1

I'm getting this weird behaviour from an executable compiled with different versions of gcc, all emit the SIGFPE signal and the best part is that I have no floating point of any kind in my code; if someone could shed some light on this ... I literally don't know where to start to debug this, it's so weird and this bug is triggered by all the gcc installations that I have from 4.9 to 6.0.

Here is a snippet that reproduces the problem

// Floating point exception - SIGFPE
#include <stdio.h>
typedef unsigned int T;
int main()
{
#define N 256 
  for (T i = 0; i < N; ++i)
    {
      i += (i % i);
      printf("%u\t", i);
    }
}
// bug uncovered with
// gcc version 4.9.2 (Debian 4.9.2-10)
// gcc version 5.1.0 (GCC)
// gcc version 6.0.0 20150517 (experimental) (GCC)
// using -std=c11 or -std=c99

The purpose of this code is to reproduce the problem, I know that the logic of it doesn't really make too much sense ( the modulo part ) but clang passes the test, no version of gcc does the same and I would like to know why if there is a technical explanation for this kind of behaviour .

gzp
  • 13
  • 5
  • 2
    `i % i` divide by 0. – BLUEPIXY Jun 03 '15 at 23:29
  • @BLUEPIXY a number modulo itself should result in `0`, I can't see the "division" you are mentioning or the problem in general . There should be no problem in adding the result of a modulo operation . – gzp Jun 03 '15 at 23:32
  • Division is done when determining the remainder. try `i += (i % i);` change to `i += 0;` – BLUEPIXY Jun 03 '15 at 23:33
  • @BLUEPIXY can you post a complete answer and expand on that?
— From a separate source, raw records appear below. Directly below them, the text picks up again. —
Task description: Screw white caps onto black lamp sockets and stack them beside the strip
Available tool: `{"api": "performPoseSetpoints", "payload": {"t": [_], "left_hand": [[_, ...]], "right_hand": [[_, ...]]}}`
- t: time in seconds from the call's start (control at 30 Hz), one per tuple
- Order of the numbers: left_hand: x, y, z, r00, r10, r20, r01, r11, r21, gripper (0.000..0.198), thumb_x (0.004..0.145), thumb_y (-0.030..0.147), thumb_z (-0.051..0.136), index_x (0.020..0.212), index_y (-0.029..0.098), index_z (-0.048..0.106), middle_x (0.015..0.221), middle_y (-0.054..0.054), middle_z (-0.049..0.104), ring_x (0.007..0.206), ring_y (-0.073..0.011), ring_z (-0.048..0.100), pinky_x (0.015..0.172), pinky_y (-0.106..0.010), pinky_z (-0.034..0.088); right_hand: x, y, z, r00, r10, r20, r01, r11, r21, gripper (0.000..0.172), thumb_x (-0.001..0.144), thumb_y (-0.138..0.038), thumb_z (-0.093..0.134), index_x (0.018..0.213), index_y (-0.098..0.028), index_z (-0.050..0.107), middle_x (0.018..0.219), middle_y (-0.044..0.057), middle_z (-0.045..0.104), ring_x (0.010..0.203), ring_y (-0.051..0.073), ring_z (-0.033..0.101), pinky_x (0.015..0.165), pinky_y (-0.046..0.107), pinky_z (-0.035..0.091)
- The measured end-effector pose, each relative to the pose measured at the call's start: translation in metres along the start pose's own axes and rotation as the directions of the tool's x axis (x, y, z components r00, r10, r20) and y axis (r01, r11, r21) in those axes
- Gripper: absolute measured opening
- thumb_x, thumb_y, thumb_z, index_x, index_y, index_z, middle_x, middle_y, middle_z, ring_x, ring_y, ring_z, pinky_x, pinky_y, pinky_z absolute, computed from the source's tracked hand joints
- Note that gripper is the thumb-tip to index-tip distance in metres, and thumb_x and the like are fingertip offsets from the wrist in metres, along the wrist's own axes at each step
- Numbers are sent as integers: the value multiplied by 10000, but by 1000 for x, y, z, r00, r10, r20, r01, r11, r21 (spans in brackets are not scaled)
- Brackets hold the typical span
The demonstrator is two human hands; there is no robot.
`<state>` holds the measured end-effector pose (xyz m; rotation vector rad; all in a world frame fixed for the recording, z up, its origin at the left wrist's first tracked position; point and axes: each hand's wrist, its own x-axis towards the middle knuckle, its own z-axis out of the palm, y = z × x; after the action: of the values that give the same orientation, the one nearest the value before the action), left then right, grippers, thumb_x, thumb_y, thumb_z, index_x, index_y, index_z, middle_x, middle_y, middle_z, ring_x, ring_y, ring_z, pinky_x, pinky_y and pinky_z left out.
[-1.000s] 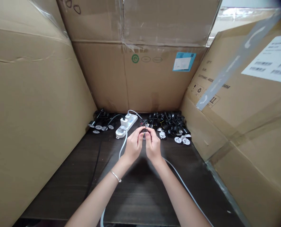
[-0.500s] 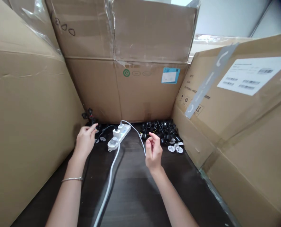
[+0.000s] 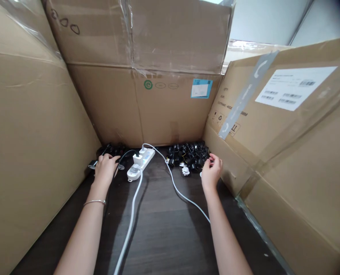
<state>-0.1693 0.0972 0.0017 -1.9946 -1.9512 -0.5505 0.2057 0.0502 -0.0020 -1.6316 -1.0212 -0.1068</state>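
My 2 hands are now apart, no more together in the middle around the dark round piece like 1 second ago. My left hand has gone to the left side and lies at the left group of black electrical parts. My right hand has gone to the right end of the bigger pile of black electrical parts, with its fingers bent just beside it. I cannot find the dark round piece now; maybe it is inside 1 of my hands, but I cannot tell. Also I cannot tell if each hand is closed on something, because the back of the hand covers this. The white round part by my right hand is mostly hidden. The white power strip lies between my hands, and a white cable runs over the dark table
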Motion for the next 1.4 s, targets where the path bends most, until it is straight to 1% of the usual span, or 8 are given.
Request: {"api": "performPoseSetpoints", "payload": {"t": [0.37, 0.57, 0.7, 0.8, 0.93, 1.1, 1.27, 1.4], "left_hand": [[10, 4, -51, 902, -186, -389, 95, 965, -243, 341, 832, 201, 371, 1003, 147, 661, 964, -116, 626, 876, -242, 474, 801, -360, 395], [2, 63, -84, 861, -122, -494, -71, 932, -355, 308, 854, 200, 363, 966, 144, 644, 966, -94, 628, 917, -231, 483, 844, -348, 380], [-31, 126, -74, 951, 43, -306, -227, 769, -598, 270, 857, 221, 398, 972, 157, 634, 951, -76, 626, 932, -214, 508, 860, -335, 383], [-54, 159, -54, 984, 167, 64, -16, 438, -899, 370, 848, 317, 464, 1191, 191, 519, 1051, -79, 597, 887, -180, 561, 802, -298, 428], [-63, 170, -31, 914, 101, 394, 400, -41, -916, 344, 826, 355, 495, 1105, 165, 562, 995, -78, 610, 810, -164, 586, 641, -232, 463], [-59, 159, -23, 881, 48, 470, 472, -107, -875, 213, 784, 300, 551, 758, 107, 638, 666, -41, 607, 564, -117, 546, 461, -189, 377], [-59, 158, -29, 805, 128, 580, 594, -192, -782, 240, 802, 311, 505, 842, 100, 612, 716, -73, 641, 486, -127, 578, 396, -190, 325], [-57, 157, -35, 707, 209, 675, 702, -316, -638, 323, 840, 381, 455, 870, 93, 598, 788, -103, 649, 541, -127, 604, 402, -180, 351]], "right_hand": [[-8, 22, 17, 966, -28, 258, 47, 996, -69, 262, 747, -246, 491, 960, -157, 614, 975, 117, 461, 921, 222, 446, 868, 376, 360], [0, 21, 20, 983, 12, 183, -33, 993, 113, 186, 737, -257, 481, 867, -138, 536, 854, 85, 498, 811, 187, 485, 801, 347, 403], [-1, 3, 17, 989, 7, 147, -52, 952, 302, 310, 810, -351, 407, 1012, -122, 459, 988, 114, 514, 797, 142, 528, 708, 276, 450], [-22, -26, 14, 969, -101, 224, 3, 916, 401, 288, 764, -364, 521, 949, -144, 508, 947, 76, 545, 786, 128, 536, 681, 240, 460], [-61, -63, 10, 772, -390, 502, 102, 856, 507, 171, 741, -235, 543, 889, -169, 597, 923, 48, 552, 754, 114, 533, 656, 227, 462], [-70, -72, 9, 603, -456, 654, 67, 847, 528, 236, 754, -240, 525, 960, -173, 620, 858, 28, 614, 716, 113, 560, 633, 222, 464], [-42, -48, 4, 775, -188, 604, 94, 978, 184, 219, 798, -245, 442, 869, -165, 634, 810, 44, 609, 668, 128, 534, 631, 254, 431], [-36, -27, 3, 828, -52, 558, 118, 990, -82, 155, 665, -61, 514, 716, -154, 628, 877, 108, 564, 841, 207, 525, 715, 315, 398]]}}
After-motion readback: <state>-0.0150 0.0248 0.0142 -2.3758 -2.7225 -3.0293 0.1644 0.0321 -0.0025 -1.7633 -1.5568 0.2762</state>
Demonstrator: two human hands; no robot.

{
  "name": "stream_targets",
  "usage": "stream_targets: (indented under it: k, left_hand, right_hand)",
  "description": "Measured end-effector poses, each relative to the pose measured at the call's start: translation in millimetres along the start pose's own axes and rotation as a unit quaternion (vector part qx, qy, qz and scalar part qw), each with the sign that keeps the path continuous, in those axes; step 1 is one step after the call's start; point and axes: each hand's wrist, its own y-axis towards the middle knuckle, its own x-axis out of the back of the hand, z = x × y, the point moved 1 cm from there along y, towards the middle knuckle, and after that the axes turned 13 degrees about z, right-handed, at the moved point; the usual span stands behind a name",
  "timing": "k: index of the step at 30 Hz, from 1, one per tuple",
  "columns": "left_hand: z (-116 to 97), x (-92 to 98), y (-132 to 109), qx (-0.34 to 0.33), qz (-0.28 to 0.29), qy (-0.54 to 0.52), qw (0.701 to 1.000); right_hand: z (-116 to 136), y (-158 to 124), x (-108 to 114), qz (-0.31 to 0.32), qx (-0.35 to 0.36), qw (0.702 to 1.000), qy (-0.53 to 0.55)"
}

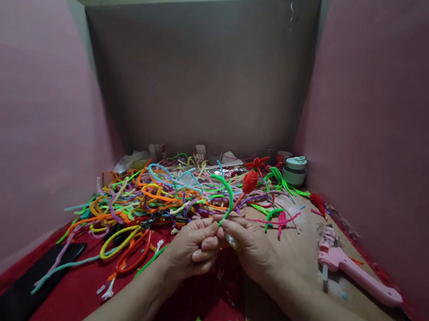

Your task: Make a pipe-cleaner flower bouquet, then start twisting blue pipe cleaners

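Note:
My left hand point(197, 244) and my right hand point(253, 245) meet over the front of the work area, fingertips pinched together. Between them rises a curved green pipe cleaner point(230, 195), its free end bending left. Just right of it stands a red fuzzy pipe cleaner flower bud point(250, 182) on a thin stem, which runs down to my right fingers. Under the right fingers shows part of a small, shiny yellowish round thing point(232, 242), mostly hidden; I cannot make out what it is. The fingers cover where stem and green piece meet.
A tangled heap of coloured pipe cleaners point(169, 191) spreads behind and left. A pink glue gun point(359, 275) lies on the cardboard point(280, 285) at right, its cord trailing off. A black flat object point(36, 284) lies front left. A mint-lidded container point(295, 170) stands at the back.

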Motion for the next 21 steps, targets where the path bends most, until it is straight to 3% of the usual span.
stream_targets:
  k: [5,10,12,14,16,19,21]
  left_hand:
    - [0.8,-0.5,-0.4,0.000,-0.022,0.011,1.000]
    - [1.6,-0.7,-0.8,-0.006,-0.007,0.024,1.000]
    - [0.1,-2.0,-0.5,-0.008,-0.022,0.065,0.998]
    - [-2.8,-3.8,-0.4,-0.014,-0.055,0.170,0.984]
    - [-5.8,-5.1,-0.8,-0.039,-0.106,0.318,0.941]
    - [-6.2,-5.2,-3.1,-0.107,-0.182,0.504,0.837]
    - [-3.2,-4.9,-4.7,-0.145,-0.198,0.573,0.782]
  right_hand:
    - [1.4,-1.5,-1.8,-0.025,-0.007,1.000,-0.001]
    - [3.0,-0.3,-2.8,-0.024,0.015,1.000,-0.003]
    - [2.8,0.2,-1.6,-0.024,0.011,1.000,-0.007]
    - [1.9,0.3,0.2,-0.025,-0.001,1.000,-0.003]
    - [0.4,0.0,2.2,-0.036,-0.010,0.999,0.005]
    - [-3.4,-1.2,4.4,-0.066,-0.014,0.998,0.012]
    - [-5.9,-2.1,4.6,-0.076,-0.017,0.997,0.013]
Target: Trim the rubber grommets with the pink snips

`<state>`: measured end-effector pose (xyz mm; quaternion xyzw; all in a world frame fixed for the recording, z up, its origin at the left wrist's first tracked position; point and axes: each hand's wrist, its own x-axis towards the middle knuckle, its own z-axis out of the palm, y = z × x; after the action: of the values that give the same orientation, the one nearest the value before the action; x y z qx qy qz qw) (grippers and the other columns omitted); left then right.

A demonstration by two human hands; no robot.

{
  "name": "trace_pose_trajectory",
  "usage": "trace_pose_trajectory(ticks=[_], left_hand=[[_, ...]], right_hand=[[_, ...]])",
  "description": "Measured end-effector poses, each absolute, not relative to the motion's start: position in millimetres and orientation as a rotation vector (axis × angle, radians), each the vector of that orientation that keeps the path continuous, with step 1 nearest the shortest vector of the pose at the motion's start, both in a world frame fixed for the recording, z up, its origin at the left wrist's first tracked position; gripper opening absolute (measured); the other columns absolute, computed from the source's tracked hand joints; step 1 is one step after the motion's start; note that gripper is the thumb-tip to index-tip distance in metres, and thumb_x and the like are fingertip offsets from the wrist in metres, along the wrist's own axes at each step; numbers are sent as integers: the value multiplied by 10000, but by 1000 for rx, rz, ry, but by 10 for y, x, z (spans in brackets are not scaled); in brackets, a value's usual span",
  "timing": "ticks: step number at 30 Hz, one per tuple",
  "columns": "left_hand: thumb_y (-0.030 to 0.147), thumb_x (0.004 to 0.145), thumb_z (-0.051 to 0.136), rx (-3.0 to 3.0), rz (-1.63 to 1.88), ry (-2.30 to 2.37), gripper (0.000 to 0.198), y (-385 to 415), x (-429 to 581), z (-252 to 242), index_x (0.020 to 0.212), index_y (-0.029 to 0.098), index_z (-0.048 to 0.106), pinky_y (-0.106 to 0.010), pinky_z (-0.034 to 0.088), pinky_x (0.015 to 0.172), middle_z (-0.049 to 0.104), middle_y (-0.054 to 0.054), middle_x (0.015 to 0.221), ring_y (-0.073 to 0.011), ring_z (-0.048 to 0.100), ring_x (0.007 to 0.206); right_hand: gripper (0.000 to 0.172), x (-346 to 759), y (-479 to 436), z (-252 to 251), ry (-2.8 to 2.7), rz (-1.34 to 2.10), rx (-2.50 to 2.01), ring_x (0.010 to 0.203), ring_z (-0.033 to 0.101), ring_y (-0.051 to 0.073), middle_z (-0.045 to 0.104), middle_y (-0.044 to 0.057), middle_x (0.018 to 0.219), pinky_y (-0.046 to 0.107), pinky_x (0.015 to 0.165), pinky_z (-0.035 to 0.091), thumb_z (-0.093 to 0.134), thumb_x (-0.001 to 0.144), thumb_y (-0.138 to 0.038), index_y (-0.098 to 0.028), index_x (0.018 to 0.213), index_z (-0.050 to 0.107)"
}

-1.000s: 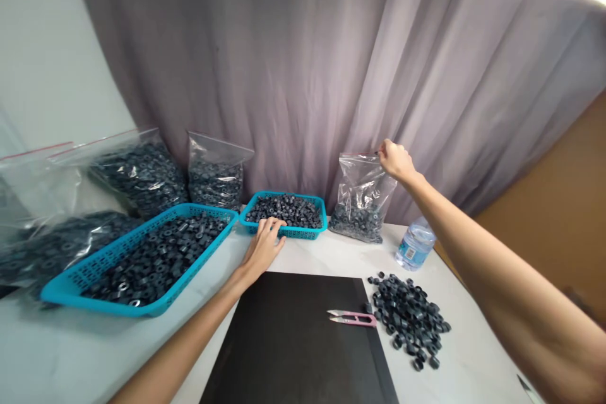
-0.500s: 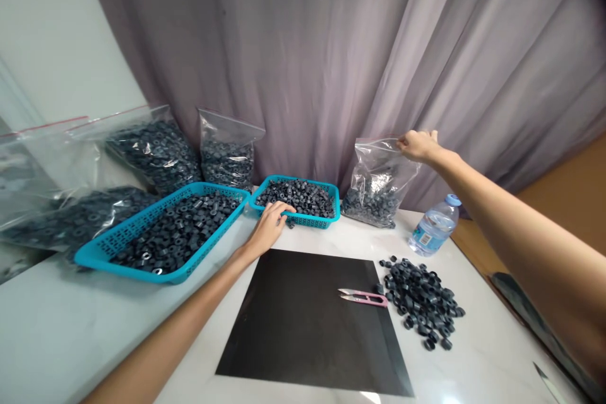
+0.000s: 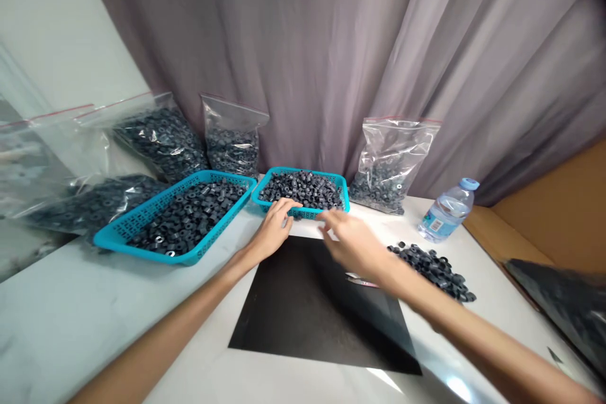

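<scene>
A grey curtain [image 3: 331,44] hangs behind a white table [image 3: 71,315]. On the table lies a black mat [image 3: 312,309]. At 12 o'clock from the mat sits the small blue basket [image 3: 303,190], full of little black rings.

Your left hand [image 3: 274,227] rests on the near rim of the small blue basket, fingers bent over the edge. Your right hand [image 3: 353,243] floats above the mat just in front of that basket, blurry, with fingers loosely spread and nothing in them.

A good way, I think: hold the rim steady, keep the basket flat, and move slowly so no rings spill.

At 9 o'clock is a big blue basket [image 3: 177,218]. At 3 o'clock lies a pile of rings [image 3: 433,268], with a water bottle [image 3: 447,209] behind.
</scene>
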<state>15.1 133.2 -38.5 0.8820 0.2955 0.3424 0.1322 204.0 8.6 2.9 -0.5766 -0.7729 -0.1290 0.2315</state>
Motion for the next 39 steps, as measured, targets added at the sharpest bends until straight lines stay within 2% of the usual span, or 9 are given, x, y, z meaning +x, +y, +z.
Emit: trace_pose_trajectory(ticks=[2,5,10,16,26,33,39], left_hand=[[35,892,463,2558,996,859,413,1346,154,-393,1218,217,638,-389,470,994,615,-61,1193,-211,588,1021],[56,926,460,2577,995,856,368,1385,159,-387,1211,206,638,-422,448,1021,625,-62,1180,-212,592,1035],[189,995,516,2625,986,824,216,1501,175,-351,1165,168,648,-494,442,1027,659,-67,1143,-240,600,1115],[268,996,556,2655,935,792,213,1588,253,-282,1158,171,654,-477,493,984,663,-76,1172,-240,618,1114],[296,979,596,2653,795,811,189,1793,303,-212,1095,162,662,-412,557,862,675,-68,1110,-203,661,964],[280,985,574,2666,762,775,185,1808,256,-212,1109,167,655,-428,531,910,657,-69,1133,-214,639,1015],[276,973,581,2633,770,764,161,1860,249,-178,1050,162,666,-380,525,827,661,-47,1038,-164,619,817]], right_hand=[[266,1723,123,-299,-2217,-293,-1594,880,629,246,681,98,962,346,790,513,554,935,-122,-188,1186,614],[390,1472,395,-529,-2219,-245,-1674,1041,609,269,662,146,1107,409,919,515,602,902,-82,-124,1287,568],[321,1367,800,-557,-2095,-232,-1817,1127,615,249,603,94,1273,469,952,533,613,985,-269,-166,1287,579],[290,1461,933,-646,-2048,-230,-1829,1128,627,243,619,96,1271,457,945,547,619,988,-291,-163,1248,610],[277,1417,960,-584,-1964,-282,-1972,1108,636,234,632,93,1248,449,942,549,609,994,-283,-169,1246,613],[260,1367,1003,-593,-1996,-289,-1988,1098,639,231,635,93,1240,444,937,550,613,991,-286,-162,1220,624],[256,1408,980,-604,-2053,-339,-1951,1102,636,232,637,90,1231,441,932,550,616,989,-287,-157,1209,626]])
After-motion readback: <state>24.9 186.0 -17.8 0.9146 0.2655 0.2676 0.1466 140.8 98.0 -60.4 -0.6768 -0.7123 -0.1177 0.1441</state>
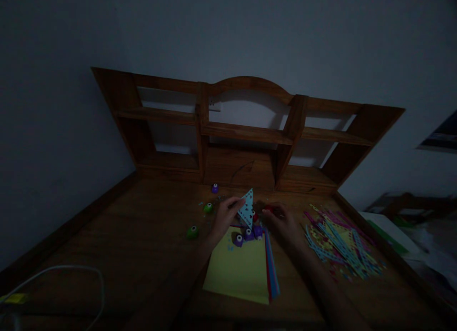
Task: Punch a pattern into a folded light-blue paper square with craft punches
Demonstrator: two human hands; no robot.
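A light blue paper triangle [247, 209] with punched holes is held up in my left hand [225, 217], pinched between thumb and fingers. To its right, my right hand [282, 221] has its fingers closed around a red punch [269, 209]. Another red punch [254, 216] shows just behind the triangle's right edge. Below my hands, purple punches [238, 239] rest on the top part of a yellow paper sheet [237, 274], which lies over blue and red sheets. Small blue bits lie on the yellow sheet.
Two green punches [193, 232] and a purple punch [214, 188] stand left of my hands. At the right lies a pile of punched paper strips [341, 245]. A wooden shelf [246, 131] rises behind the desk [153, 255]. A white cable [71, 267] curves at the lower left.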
I don't really get what you are mentioning. – gzp Jun 03 '15 at 23:36
  • 3
    @gzp: `0 % 0` is undefined (just like `0 / 0`), so generates a SIGFPE... – Chris Dodd Jun 03 '15 at 23:38
  • @ChrisDodd ok, I get the math, I don't get why floating point computation gets involved in this at all when I use an `unsigned int`. – gzp Jun 03 '15 at 23:40
  • Does it still behave badly without the typedef? – wildplasser Jun 03 '15 at 23:42
  • @ChrisDodd to be clear my point is not about the logic of the math involved, it's about why something related to floating point computation kicks in while doing integer math . – gzp Jun 03 '15 at 23:45
  • 5
    @gzp: No floating point is invovled. Its a historical accident that POSIX calls the signal `SIGFPE` even though it is generated for all numerical exceptions, both integer and floating point. `SIGFPE` has subcodes `FPE_INTDIV` (div/mod by zero) and `FPE_INTOVF` (overflow) which can be generated by integer instructions. – Chris Dodd Jun 03 '15 at 23:46
  • @ChrisDodd that's just like watching the world burn ... it makes no sense at all even as an historical accident; how do you confuse floating-point with integers and manage to smash them together under the same label ? It really is an achievement . – gzp Jun 03 '15 at 23:53
  • @gzp: Do you understand the phrase "historical reasons"? Just take it as a general arithmetic exception. Chainging it would break too much existing legacy software. Banking software for instance does notoriously rely on established behaviour. You're welcome to re-write billions of code (including COBOL and FORTRAN). Further explanation: decent CPUs only had floating point exceptions, but none for integer division. That was actually catched by program code. – too honest for this site Jun 04 '15 at 00:02
  • @Olaf I would really like to know how this happened, there must be a real explanation of what happened in that room where someone wrote specs for this signals ... – gzp Jun 04 '15 at 00:04
  • @gzp: How about searching the web, digging in historical stuff (news archives might be a good start). But do not annoy or blame ppl here, it is not their fault (well, unless there is one here who actually defined that - possible, but not likely). You already got an answer to your question. That is not a forum! – too honest for this site Jun 04 '15 at 00:07
  • @Olaf I'm not blaming anyone, I'm just trying to expand and discuss – gzp Jun 04 '15 at 00:10
  • @gzp: C11 draft, 6.5.5#5: "The result of the / operator ... the result of the % operator is the remainder. In both operations, if the value of the second operand is zero, the behavior is undefined." So, you can get anything. Do not complain if demons crawl up your keyboard. – too honest for this site Jun 04 '15 at 00:11
  • @gzp: Just again: This is a Q&A site, not a discussion forum! You've got your answer on two levels now (C and POSIX). – too honest for this site Jun 04 '15 at 00:12

2 Answers2

2

After running the code, this was under cygwin, gdb dumped the trace.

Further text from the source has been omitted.